● DATA SECTION

* * *

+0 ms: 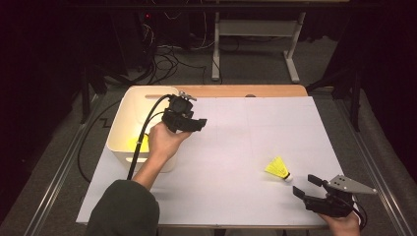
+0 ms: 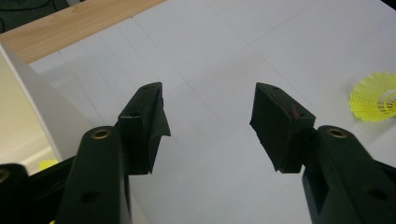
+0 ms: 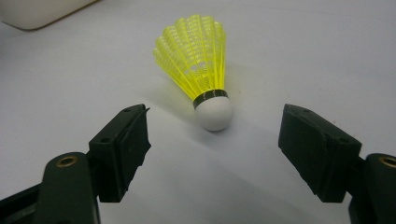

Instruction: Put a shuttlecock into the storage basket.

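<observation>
A yellow shuttlecock [image 1: 278, 168] with a white cork tip lies on its side on the white table sheet [image 1: 236, 147], at the right front. My right gripper [image 1: 306, 185] rests just in front of it, open. In the right gripper view the shuttlecock [image 3: 198, 65] lies a little beyond the spread jaws of that gripper [image 3: 215, 140], cork toward me, untouched. My left gripper [image 1: 199, 124] is held up beside the white bin [image 1: 120, 115], open, with nothing between its jaws. The left gripper view looks past this gripper [image 2: 208, 100] onto bare sheet, with the shuttlecock [image 2: 376, 97] far right.
A yellow object [image 1: 137, 143] lies inside the bin, partly hidden by the left gripper's cable and hand. The bin's wall [image 2: 42, 102] stands close on the left. A wooden table strip [image 1: 236, 91] runs along the back edge. Table legs and cables [image 1: 167, 54] lie on the floor beyond.
</observation>
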`<action>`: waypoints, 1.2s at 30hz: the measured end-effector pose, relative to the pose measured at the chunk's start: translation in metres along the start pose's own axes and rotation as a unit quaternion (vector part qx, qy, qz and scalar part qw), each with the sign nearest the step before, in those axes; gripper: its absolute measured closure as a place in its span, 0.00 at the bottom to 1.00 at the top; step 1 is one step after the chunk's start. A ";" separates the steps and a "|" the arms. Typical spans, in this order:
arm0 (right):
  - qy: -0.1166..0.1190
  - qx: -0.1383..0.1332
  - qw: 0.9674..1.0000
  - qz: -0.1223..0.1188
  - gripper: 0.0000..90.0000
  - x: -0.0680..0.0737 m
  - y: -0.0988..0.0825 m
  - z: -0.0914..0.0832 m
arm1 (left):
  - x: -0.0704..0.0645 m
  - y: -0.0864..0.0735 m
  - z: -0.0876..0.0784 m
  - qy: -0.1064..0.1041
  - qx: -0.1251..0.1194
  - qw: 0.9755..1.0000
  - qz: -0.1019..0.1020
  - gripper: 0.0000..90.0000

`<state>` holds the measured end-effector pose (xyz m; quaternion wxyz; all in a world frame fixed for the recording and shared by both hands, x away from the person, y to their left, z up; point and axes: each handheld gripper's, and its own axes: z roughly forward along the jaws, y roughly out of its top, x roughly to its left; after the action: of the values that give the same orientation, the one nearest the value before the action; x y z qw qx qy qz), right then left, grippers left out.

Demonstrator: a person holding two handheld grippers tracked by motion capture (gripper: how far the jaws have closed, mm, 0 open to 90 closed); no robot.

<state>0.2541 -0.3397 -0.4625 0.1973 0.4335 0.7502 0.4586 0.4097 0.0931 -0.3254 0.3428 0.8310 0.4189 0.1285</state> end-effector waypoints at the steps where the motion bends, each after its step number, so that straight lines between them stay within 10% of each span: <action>1: 0.000 0.000 1.000 0.000 0.28 0.000 0.000 0.000 | 0.000 0.000 0.001 -0.001 0.001 1.000 -0.001 0.50; 36: 0.000 0.002 1.000 -0.001 0.28 0.000 0.000 0.000 | -0.026 -0.006 0.019 -0.030 0.002 1.000 0.009 0.49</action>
<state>0.2544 -0.3395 -0.4627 0.1969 0.4332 0.7513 0.4574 0.4000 0.0665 -0.3417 0.3522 0.8389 0.4011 0.1058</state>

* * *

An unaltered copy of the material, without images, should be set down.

● ANSWER BOX
+0 ms: 
+0 ms: 
+0 ms: 

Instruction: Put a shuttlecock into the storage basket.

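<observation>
A yellow shuttlecock [image 1: 278, 168] with a white cork tip lies on its side on the white table sheet [image 1: 236, 147], at the right front. My right gripper [image 1: 306, 185] rests just in front of it, open. In the right gripper view the shuttlecock [image 3: 198, 65] lies a little beyond the spread jaws of that gripper [image 3: 215, 140], cork toward me, untouched. My left gripper [image 1: 199, 124] is held up beside the white bin [image 1: 120, 115], open, with nothing between its jaws. The left gripper view looks past this gripper [image 2: 208, 100] onto bare sheet, with the shuttlecock [image 2: 376, 97] far right.
A yellow object [image 1: 137, 143] lies inside the bin, partly hidden by the left gripper's cable and hand. The bin's wall [image 2: 42, 102] stands close on the left. A wooden table strip [image 1: 236, 91] runs along the back edge. Table legs and cables [image 1: 167, 54] lie on the floor beyond.
</observation>
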`<action>`: waypoints, 1.2s at 30hz: the measured end-effector pose, relative to the pose measured at the chunk's start: translation in metres along the start pose's own axes and rotation as a unit quaternion (vector part qx, qy, qz and scalar part qw), each with the sign nearest the step before, in those axes; gripper: its absolute measured closure as a place in its span, 0.00 at the bottom to 1.00 at the top; step 1 is one step after the chunk's start. A ";" separates the steps and a "|" the arms. Typical spans, in this order:
arm0 (right):
  - qy: -0.1166..0.1190
  - qx: -0.1383..0.1332
  - qw: 0.9674..1.0000
  - qz: -0.1223..0.1188
  - gripper: 0.0000..90.0000
  - x: -0.0680..0.0737 m
  - y: -0.0988..0.0825 m
  - z: -0.0914..0.0832 m
arm1 (left):
  - x: -0.0704..0.0645 m
  - y: -0.0864..0.0735 m
  - z: -0.0876..0.0784 m
  - qy: -0.1064..0.1041
  - qx: -0.1251..0.1194
  - qw: 0.9755..1.0000
  - qz: -0.1019..0.1020
  - gripper: 0.0000..90.0000

`<state>` holds the measured end-effector pose (xyz m; quaternion wxyz; all in a world frame fixed for the recording and shared by both hands, x away from the person, y to their left, z up; point and axes: each handheld gripper's, and its own axes: z roughly forward along the jaws, y roughly out of its top, x roughly to its left; after the action: of the values that give the same orientation, the one nearest the value before the action; x y z qw qx qy qz), right then left, grippers left out.

Demonstrator: a person holding two handheld grippers tracked by motion capture (gripper: how far the jaws have closed, mm, 0 open to 90 closed); no robot.

<state>0.2541 -0.3397 -0.4625 0.1973 0.4335 0.7502 0.4586 0.4097 0.0931 -0.3254 0.3428 0.8310 0.4189 0.1285</state> end-effector waypoints at the steps where the motion bends, each after its step number, so that straight lines between them stay within 10% of each span: <action>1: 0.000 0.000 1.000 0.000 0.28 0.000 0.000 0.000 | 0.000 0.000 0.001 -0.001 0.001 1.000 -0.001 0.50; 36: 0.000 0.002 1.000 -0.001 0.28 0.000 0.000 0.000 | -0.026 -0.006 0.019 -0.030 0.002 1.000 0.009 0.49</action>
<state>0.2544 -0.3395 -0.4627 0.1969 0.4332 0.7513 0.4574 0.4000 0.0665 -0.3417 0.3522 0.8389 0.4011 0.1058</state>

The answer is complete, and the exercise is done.